01/08/2011 - 0:00
Nos últimos meses de 1937, José Clemente Orozco viajou a Guadalajara a convite do governo do Estado de Jalisco para pintar afrescos na capela de Cabañas, uma Casa de Misericórdia que abrigava, na época, 700 órfãos. O que o pintor não imaginava era que esse trabalho seria considerado a obra plástica mais importante de todo o México. Antes dela, o caráter monumental do muralismo latino-americano não existia. Hoje os críticos são unânimes ao afirmar que o artista realizou em Cabañas o mais belo scorcio – a perspectiva em plano oblíquo – do mundo.
Orozco nasceu em 23 de novembro de 1883 na cidade de Guzmán, na então província de Jalisco. Na juventude, em um acidente, perdeu sua mão esquerda. Depois dessa tragédia, tornou-se uma pessoa amarga e melancólica. Abandonou os estudos de agronomia e de matemática, e somente aos 25 anos ingressou na Academia de Belas Artes de San Carlos, na Cidade do México, onde também estudaram Diego Rivera (1886-1957) e David Siqueiros (1896-1974). Ali, as ideias do professor Geraldo Murilo seriam o estopim para sua pintura. Murilo instigava os alunos a mergulhar nas raízes mexicanas, pintando vulcões, cactos, indígenas e peones – na verdade, trabalhadores escravizados.
Orozco quase sempre retrata o povo mexicano sob sofrimento e opressão. À direita, no alto, autorretrato severo do pintor.
Em 1922, Orozco uniu-se a Rivera e Siqueiros e fundou o Sindicato dos Artistas, que lhes permitiria conseguir contratos para a execução de murais. A pintura era a arma de que dispunham para despertar politicamente o povo. Pintavam grandes painéis para expor em edifícios públicos, hospitais e escolas. Assim, seriam vistos pelos pobres que não tinham acesso à arte. Nos murais retratavam a grandeza da civilização asteca, esquecida durante os séculos de opressão estrangeira.
“Desejo que minha pintura dialogue com o povo e que ele se reconheça em meus quadros”, dizia o artista. Ele se inspirava na história agitada do México, com seus heróis mortos, suas violências e suas injustiças. Nos murais ilustrava os confrontos indígenas com os espanhóis não apenas no sentido físico, mas também no simbólico, pela imposição dos valores espirituais.
Os murais da Câmara dos Deputados de Jalisco. As condições extenuantes desse último trabalho custaram a vida do artista.

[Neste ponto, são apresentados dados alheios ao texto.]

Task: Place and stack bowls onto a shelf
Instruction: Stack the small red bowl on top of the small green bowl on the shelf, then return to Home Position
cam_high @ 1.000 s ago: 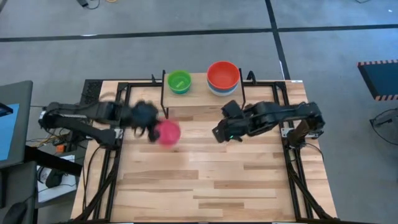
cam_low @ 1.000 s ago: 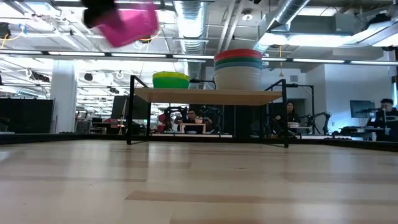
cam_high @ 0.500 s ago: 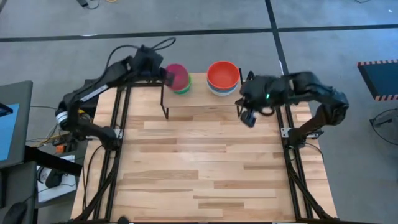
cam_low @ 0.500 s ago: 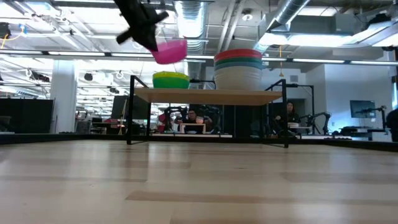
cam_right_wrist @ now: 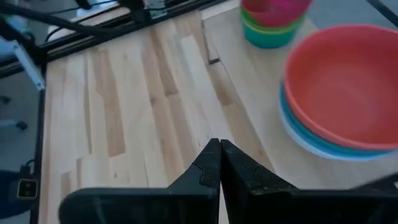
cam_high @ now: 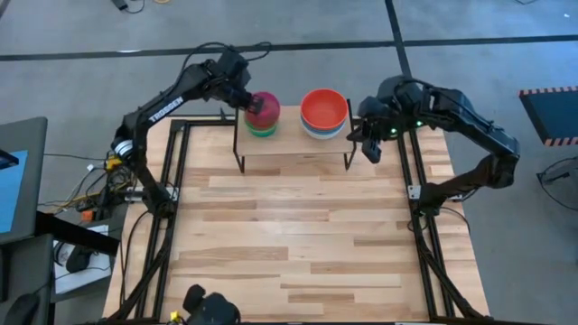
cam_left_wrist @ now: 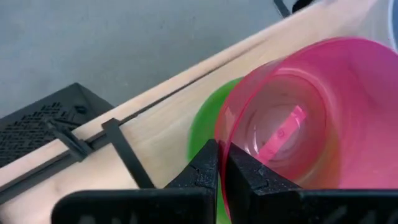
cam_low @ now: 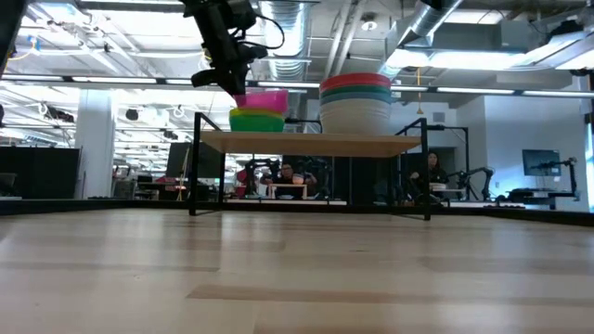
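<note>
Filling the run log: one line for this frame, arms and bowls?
left gripper: shut on pink bowl, on lime green bowl | right gripper: shut, empty, beside shelf | red-orange-topped stack: on shelf

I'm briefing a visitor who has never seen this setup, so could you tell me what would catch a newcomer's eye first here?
The pink bowl stands out, pinched at its rim by the shut left end effector and sitting in the lime green bowl on the shelf. Next to it on the shelf rises the taller stack topped by a red-orange bowl. The shut, empty right end effector hangs beside the shelf's right end.
</note>
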Controlling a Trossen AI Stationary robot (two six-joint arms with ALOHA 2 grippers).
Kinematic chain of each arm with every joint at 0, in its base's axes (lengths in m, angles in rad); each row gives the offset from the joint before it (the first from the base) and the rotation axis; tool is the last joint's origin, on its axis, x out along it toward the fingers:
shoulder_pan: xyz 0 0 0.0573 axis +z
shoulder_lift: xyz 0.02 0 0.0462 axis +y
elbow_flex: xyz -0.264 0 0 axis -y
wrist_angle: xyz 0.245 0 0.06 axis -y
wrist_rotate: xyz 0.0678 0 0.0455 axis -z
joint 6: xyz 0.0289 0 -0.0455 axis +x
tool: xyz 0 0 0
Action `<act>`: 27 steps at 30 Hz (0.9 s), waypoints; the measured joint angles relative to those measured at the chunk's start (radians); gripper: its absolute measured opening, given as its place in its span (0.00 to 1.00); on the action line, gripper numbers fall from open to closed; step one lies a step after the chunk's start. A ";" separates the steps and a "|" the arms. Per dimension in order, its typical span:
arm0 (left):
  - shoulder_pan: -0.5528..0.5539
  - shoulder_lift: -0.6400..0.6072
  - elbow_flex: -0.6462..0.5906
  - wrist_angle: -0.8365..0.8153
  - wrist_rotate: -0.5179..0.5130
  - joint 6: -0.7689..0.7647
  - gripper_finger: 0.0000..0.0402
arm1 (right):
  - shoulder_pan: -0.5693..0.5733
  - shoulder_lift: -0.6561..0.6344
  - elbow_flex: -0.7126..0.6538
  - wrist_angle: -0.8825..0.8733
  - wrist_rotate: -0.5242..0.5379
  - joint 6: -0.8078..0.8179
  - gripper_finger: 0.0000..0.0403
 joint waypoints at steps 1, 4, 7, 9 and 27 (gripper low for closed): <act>0.007 0.011 0.021 -0.023 0.006 0.015 0.00 | -0.011 -0.011 -0.017 0.007 -0.001 0.003 0.07; 0.032 0.037 0.066 -0.077 0.056 0.053 0.00 | -0.049 -0.039 -0.055 0.032 -0.004 0.035 0.06; 0.061 0.045 0.070 -0.117 0.136 0.088 0.03 | -0.077 -0.063 -0.069 0.068 -0.005 0.052 0.06; 0.077 0.054 0.071 -0.137 0.165 0.103 0.07 | -0.086 -0.085 -0.074 0.103 -0.005 0.052 0.07; -0.002 -0.216 -0.014 0.107 0.150 0.236 0.45 | -0.096 -0.423 -0.670 0.832 -0.202 0.151 0.06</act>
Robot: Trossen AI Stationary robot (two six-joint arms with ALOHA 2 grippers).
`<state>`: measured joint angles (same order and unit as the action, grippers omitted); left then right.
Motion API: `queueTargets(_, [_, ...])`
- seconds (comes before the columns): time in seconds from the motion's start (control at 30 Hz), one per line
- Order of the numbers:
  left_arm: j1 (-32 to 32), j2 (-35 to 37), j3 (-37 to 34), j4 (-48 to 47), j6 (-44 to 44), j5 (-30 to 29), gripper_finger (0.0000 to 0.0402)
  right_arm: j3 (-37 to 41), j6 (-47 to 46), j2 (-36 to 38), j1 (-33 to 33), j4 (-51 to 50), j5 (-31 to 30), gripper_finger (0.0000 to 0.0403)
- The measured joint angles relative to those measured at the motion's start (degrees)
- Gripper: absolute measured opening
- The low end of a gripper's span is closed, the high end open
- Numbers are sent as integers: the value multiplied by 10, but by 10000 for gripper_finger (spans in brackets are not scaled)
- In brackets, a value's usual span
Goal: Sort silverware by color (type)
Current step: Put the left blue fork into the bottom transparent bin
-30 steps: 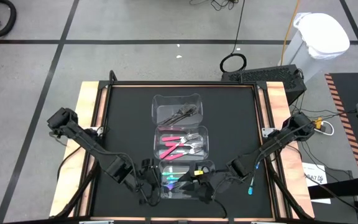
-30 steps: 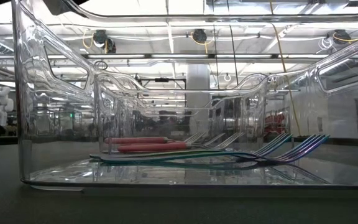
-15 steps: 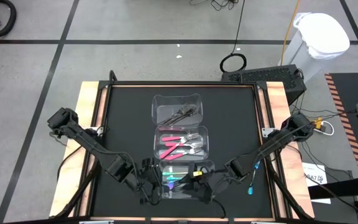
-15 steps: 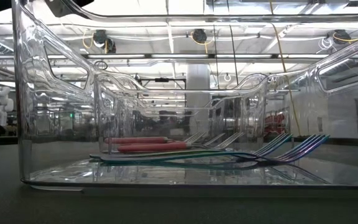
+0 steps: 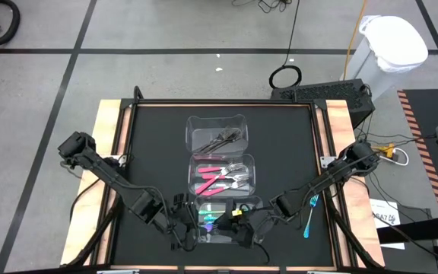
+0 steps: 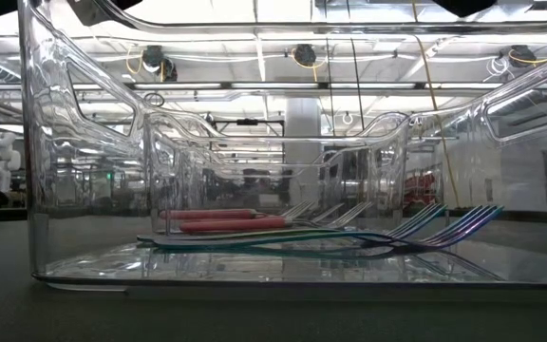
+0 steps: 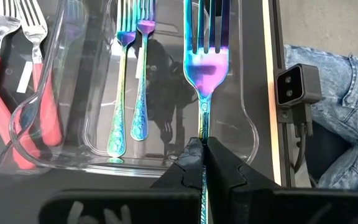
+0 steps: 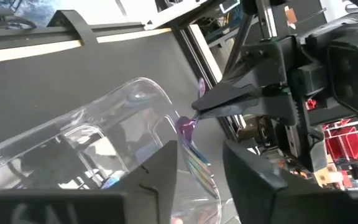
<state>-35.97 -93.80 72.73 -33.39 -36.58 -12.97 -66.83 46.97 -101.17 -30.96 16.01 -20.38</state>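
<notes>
Black matting covers the table, with three clear tubs lined down its middle and both arms crowded over the nearest one.

Pinched tight between the left gripper (image 7: 204, 151) fingers is the thin stem of a rainbow-sheened fork (image 7: 205, 59), tines pointing away over the tub (image 7: 248, 134), apparently so it drops beside two matching forks (image 7: 129, 93). Pink-handled forks (image 5: 217, 180) and grey ones (image 5: 223, 139) lie in tubs beyond. The right gripper (image 8: 199, 163) hangs part-open, holding nothing, its fingers either side of the tub's glossy rounded rim. A blue fork (image 5: 309, 217) lies loose nearby.
</notes>
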Motion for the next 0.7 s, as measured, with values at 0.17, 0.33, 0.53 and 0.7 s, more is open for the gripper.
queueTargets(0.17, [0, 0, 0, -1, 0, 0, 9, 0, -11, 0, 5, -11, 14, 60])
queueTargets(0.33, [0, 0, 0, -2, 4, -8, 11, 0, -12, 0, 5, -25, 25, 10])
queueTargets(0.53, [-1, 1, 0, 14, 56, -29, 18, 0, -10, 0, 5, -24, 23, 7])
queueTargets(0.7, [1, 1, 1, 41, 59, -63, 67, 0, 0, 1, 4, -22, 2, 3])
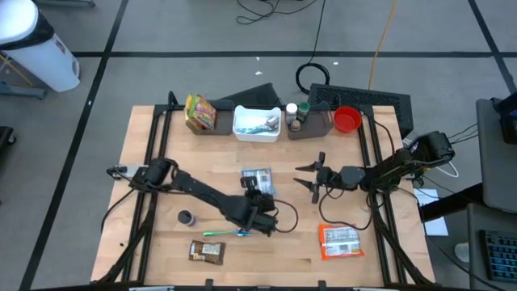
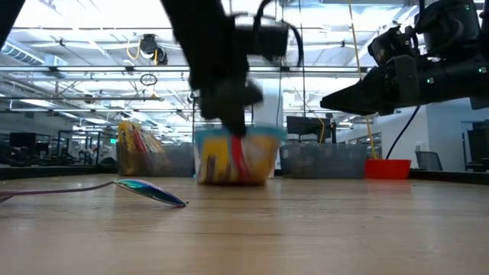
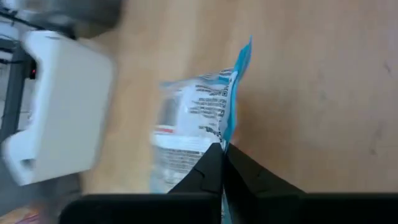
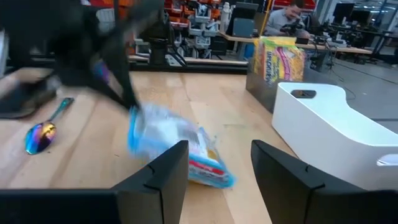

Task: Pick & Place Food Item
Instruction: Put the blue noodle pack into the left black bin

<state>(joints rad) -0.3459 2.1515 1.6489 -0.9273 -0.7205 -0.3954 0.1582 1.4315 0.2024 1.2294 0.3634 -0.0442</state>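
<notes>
Now snack bag [image 3: 199, 118] between left fingers [image 3: 208, 171]

A wooden table [image 1: 161, 145] was seen from above. A white tub [image 1: 257, 123] was set at its far edge. A yellow snack bag [image 1: 199, 111] was placed left of the tub. A red cup [image 1: 347, 120] was placed to its right. A blue and white packet [image 1: 256, 179] was laid near the tub. A spoon [image 1: 224, 234], a brown bar [image 1: 205, 252] and an orange packet [image 1: 339, 241] were laid well away from the tub.
</notes>
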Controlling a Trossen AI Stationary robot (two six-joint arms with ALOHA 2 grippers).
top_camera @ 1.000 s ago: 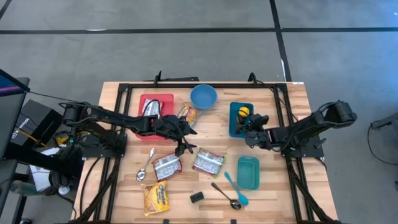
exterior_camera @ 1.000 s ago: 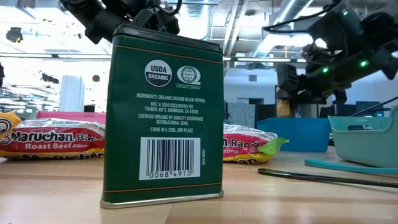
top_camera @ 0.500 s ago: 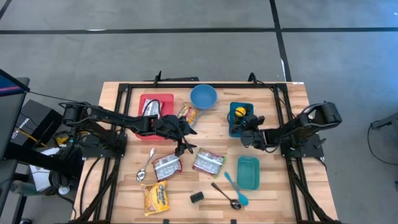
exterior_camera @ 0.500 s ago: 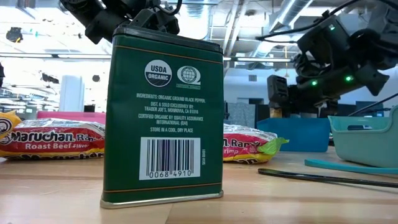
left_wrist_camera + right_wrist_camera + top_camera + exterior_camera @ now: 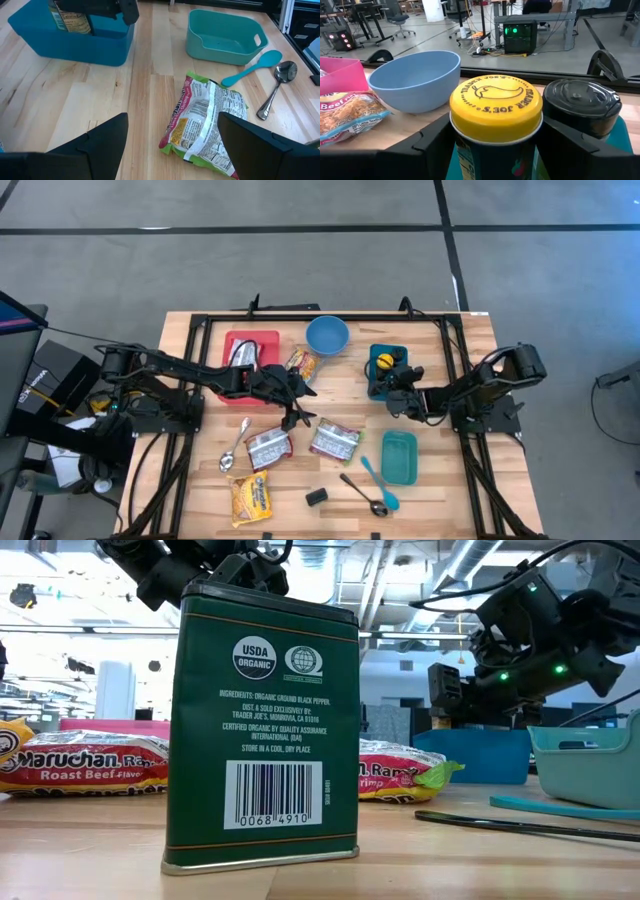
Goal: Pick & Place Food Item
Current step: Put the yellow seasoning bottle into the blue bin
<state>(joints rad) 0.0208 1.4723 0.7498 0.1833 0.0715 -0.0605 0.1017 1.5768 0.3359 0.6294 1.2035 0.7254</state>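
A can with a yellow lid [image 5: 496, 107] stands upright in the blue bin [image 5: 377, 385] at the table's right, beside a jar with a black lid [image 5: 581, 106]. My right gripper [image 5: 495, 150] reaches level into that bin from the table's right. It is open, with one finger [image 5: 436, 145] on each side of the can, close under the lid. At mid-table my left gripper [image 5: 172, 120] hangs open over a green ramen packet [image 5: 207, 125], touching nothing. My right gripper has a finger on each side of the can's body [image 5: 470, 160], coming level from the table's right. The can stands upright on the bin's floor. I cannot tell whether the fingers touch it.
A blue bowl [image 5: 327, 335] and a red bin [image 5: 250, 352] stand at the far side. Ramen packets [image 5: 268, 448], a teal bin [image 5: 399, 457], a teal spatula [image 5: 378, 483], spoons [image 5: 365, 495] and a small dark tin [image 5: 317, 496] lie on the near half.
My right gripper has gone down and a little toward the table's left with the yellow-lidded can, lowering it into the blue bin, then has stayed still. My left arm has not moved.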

Imbuído de ideais dramáticos e socialistas, Orozco se entregou também, com determinação, à pintura dos afrescos do Colégio de Pomona, em Claremont, Califórnia. Sua inspiração monumental pode ser medida por uma quase anedota. Quando o crítico de arte Pijoano chamou para conversarem sobre esse trabalho, o artista perguntou: “Quanto há para o mural?” “Nem um tostão”, respondeu o crítico. “Refiro-me à tela”, retrucou o pintor. “Ah, essa tem uns 100 metros quadrados.”
De volta ao México, em 1948, Orozco dedicou- se a pintar murais para a Câmara dos Deputados de Jalisco, em Guadalajara, que o obrigaram a trabalhar incansavelmente pendurado em altos andaimes. Ao terminar essa obra, em 1949, faleceu de ataque cardíaco. A intensidade das imagens que pintou na cidade é patrimônio da herança cultural e artística de Jalisco. Ponto de partida para a pintura contemporânea mexicana.